● WHAT IS NEEDED: Using the data below, output the first line and every line after it up to and including the line containing "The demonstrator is", exactly as written and with nothing added.
+ + +
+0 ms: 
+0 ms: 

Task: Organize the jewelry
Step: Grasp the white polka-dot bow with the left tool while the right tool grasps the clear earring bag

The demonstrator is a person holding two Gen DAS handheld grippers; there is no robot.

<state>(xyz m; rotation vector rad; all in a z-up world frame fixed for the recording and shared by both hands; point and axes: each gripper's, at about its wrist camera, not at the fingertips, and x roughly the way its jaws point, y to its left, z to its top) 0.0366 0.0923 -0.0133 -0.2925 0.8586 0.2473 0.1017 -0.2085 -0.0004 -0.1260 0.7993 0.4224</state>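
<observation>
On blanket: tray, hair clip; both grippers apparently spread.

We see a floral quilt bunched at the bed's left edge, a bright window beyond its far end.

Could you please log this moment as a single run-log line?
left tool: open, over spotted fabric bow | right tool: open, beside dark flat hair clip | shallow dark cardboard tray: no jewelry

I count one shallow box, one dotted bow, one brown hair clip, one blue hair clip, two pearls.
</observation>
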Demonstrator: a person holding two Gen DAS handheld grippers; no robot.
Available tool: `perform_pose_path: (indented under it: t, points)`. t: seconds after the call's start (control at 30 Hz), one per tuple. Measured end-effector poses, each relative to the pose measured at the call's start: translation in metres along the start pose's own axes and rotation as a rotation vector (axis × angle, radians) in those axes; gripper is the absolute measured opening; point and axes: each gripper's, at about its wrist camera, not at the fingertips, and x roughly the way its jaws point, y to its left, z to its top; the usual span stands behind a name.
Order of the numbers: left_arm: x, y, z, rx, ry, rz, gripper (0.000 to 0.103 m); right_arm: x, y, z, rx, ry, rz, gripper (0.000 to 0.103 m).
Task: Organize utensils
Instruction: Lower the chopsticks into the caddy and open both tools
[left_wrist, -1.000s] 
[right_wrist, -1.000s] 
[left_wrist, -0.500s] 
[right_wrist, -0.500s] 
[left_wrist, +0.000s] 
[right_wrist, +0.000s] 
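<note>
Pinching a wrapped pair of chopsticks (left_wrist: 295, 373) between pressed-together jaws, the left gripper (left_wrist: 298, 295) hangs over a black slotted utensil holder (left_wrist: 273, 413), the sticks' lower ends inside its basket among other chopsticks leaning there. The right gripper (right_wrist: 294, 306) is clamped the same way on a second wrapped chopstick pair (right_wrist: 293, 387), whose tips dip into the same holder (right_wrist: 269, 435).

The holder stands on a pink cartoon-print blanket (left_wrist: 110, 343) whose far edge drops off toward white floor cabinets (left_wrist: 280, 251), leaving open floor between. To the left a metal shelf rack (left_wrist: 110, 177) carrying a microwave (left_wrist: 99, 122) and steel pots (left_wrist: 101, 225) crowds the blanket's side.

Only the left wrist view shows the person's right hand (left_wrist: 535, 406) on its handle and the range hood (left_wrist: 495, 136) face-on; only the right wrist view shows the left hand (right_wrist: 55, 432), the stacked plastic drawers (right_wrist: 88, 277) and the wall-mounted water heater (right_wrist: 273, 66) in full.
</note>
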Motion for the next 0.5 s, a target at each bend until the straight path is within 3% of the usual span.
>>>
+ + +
● RESPONSE BOX:
+0 ms: 
+0 ms: 

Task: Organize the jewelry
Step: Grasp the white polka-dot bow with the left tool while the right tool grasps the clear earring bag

The demonstrator is a person holding two Gen DAS handheld grippers; there is no robot.

No additional work is needed on this exercise.